For details about how this works, visit Rachel Vincent’s blog.
I hit a plot bump around chapter nine on my WIP, so I decided to give Rachel’s plot board a try. It’s intense work, but strangely fun and satisfying as well.
Okay, it freaking rocks!
I’m visual. Out-of-sight, out-of-mind is how it works in the Rinda brain. I put veggies in the crisper and I remember them after they’ve gone soft. I have to leave research books out or I forget I have them.
It’s pathetic.
But I had all these ‘Novel Notes’ files in my computer and actually taking them out, categorizing them and putting them in order has done wonders for opening my eyes to what the story needs. I can see where I”ve ignored one subplot too long, see where an action scene or introspective scene needs to go. It’s great. I’ve added a couple of things to what she’s doing. For instance, I added a color for secondary characters so I can remember to trickle in important clues about them. I’m also putting it in order chapter by chapter.

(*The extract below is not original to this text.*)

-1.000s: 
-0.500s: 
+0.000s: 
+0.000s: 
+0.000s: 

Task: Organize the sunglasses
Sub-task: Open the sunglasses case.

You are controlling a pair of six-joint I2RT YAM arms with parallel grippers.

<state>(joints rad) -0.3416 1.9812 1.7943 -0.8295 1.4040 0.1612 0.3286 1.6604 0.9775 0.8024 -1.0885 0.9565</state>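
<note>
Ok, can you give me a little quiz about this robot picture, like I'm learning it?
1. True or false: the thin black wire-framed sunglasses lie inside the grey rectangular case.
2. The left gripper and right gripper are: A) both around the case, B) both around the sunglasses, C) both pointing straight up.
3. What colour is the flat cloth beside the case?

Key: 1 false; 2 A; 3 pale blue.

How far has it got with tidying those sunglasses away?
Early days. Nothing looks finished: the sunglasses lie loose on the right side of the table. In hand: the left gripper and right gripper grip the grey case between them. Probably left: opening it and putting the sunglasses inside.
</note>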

This, my friends, is only half the book.
The hubby keeps eyeing this monstrosity. He finally asked, “Do you think it’s possible to overdo the little colored things?” heh heh
In other news, I’m having a little trouble concentrating today. It’s a combination of cabin fever and the knowledge that when I do brave the roads today, it’s to take my little one to have four teeth pulled.
Four.
His baby teeth never get loose and the adult teeth just hover underneath, completely formed. Since the laughing gas made him sick last time, he’s refusing to do it this time. I’m not looking forward to this at all. I asked the hubby to take him he gave me the look. You see, he hasn’t done a doctor’s visit for the kids since the very first time we took daughter #1 in for her shots.
He was the one who leaned over the smiling, kicking three-month old, he was the one with his finger wrapped in her tiny fingers when they put that first needle in. She was looking right at him and he felt her hand squeeze and that was all she wrote. In the parking lot, he told me he would never, ever do that again.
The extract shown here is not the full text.